● **Problem description**
Find the line holding "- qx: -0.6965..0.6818" in the entries below. Give it again exactly, along with every line after it up to and including the line holding "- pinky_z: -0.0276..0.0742".

**** Given data

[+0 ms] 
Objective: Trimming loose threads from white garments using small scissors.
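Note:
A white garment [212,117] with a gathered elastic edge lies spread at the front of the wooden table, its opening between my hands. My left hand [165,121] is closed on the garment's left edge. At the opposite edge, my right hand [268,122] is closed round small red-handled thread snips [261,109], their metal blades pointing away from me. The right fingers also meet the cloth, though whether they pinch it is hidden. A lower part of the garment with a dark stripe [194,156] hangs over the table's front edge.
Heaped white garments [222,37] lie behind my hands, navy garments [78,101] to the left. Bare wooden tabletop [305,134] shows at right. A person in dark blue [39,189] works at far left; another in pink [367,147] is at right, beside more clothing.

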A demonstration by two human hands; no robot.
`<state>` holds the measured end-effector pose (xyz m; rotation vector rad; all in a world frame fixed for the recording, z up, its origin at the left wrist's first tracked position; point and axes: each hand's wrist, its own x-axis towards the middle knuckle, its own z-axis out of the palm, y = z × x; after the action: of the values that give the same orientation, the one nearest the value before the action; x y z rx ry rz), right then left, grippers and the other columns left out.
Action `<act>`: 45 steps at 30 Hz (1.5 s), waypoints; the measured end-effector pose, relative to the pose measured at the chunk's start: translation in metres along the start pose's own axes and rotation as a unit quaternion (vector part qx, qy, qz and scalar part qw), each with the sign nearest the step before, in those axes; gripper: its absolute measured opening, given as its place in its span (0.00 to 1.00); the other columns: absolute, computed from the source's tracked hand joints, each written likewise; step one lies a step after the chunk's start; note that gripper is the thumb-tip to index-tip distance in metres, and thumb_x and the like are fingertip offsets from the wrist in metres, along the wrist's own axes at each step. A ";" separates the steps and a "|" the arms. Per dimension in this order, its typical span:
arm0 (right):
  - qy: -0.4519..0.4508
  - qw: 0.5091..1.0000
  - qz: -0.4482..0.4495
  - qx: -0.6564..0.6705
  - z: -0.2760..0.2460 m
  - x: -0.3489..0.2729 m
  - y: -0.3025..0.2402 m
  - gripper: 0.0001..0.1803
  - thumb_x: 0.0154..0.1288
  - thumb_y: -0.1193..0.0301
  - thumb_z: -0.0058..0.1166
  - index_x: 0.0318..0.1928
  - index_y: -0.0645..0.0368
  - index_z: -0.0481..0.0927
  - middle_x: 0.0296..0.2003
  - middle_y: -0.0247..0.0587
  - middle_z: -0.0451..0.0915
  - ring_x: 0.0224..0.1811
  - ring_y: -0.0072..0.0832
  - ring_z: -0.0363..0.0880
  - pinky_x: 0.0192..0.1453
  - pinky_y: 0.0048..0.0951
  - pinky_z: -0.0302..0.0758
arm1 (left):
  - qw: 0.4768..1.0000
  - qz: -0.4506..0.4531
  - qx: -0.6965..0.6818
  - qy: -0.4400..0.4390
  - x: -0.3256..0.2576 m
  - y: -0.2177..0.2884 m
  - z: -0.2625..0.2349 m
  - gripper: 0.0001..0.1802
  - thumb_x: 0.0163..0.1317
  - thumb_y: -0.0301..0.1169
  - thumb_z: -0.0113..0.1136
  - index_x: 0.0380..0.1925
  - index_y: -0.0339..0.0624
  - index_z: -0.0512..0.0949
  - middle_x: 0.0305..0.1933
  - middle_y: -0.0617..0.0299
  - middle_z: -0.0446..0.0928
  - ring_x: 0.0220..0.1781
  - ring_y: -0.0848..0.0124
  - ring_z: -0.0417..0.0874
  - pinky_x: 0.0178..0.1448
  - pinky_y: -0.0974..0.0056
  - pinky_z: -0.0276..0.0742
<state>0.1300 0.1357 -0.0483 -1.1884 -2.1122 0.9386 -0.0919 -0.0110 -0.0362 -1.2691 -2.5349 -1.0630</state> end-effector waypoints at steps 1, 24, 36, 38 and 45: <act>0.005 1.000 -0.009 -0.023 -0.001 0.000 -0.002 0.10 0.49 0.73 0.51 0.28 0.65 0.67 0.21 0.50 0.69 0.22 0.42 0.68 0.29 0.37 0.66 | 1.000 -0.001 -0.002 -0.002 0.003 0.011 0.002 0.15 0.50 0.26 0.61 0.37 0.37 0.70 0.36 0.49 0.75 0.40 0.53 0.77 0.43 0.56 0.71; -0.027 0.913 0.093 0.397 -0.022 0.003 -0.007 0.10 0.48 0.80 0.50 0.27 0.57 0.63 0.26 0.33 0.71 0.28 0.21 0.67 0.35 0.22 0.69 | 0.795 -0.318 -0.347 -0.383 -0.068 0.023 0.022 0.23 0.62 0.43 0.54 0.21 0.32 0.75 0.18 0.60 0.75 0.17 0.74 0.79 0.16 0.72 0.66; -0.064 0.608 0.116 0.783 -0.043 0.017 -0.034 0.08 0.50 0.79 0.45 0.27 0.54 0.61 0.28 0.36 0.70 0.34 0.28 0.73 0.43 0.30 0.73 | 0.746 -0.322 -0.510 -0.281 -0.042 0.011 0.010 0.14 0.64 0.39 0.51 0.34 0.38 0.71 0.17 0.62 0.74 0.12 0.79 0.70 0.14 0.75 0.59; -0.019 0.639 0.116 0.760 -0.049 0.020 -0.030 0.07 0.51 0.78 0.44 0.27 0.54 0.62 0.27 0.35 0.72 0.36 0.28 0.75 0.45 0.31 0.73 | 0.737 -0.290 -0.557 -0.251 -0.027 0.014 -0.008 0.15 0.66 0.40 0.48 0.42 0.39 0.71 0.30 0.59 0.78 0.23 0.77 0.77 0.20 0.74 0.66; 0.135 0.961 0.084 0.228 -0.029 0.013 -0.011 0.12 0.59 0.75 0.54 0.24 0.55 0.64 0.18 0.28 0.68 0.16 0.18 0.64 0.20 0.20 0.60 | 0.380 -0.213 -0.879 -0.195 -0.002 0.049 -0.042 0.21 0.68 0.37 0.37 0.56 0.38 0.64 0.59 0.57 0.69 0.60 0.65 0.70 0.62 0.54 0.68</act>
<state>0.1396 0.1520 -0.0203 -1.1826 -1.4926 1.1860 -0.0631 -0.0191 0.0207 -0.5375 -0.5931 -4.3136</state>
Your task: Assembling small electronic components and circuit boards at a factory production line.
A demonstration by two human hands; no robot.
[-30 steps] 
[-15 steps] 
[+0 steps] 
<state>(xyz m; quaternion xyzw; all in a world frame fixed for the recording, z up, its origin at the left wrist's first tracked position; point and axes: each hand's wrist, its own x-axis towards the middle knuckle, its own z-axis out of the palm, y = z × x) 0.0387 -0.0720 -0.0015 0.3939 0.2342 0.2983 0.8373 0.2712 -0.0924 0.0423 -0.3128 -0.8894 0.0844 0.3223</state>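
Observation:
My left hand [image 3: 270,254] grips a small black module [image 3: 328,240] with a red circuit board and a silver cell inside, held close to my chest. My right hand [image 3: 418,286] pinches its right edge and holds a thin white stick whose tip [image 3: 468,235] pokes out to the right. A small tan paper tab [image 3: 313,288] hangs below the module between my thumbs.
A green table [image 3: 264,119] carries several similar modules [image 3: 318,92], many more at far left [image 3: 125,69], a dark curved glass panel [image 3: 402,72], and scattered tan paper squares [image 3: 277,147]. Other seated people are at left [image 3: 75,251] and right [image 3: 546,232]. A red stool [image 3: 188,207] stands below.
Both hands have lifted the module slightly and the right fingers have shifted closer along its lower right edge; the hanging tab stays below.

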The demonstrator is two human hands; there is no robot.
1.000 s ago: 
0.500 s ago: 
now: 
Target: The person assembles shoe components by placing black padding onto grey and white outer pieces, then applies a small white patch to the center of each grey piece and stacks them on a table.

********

● **Answer to the problem**
  - qx: -0.6965..0.6818
  - qy: -0.4400..0.4390
  - x: -0.3256..0.2576 m
  - y: -0.2177..0.2884 m
  - z: -0.2625..0.2349 m
  - gripper: 0.0001..0.1802
  - thumb_x: 0.0163..0.1317
  - thumb_y: -0.0301..0.1169
  - thumb_z: -0.0113..0.1136
  - index_x: 0.0380..0.1925
  - index_y: -0.0339..0.0624
  - index_z: -0.0512..0.0949
  - middle_x: 0.0305..0.1933
  - middle_y: -0.0617..0.0299
  - middle_z: -0.0446..0.0928
  - ring_x: 0.0220..0.1781
  - ring_y: -0.0848..0.0124
  - ring_z: -0.0417..0.0874
  - pinky_x: 0.0178..0.1448
  - pinky_y: -0.0974..0.0056
  - pinky_z: -0.0276..0.0742

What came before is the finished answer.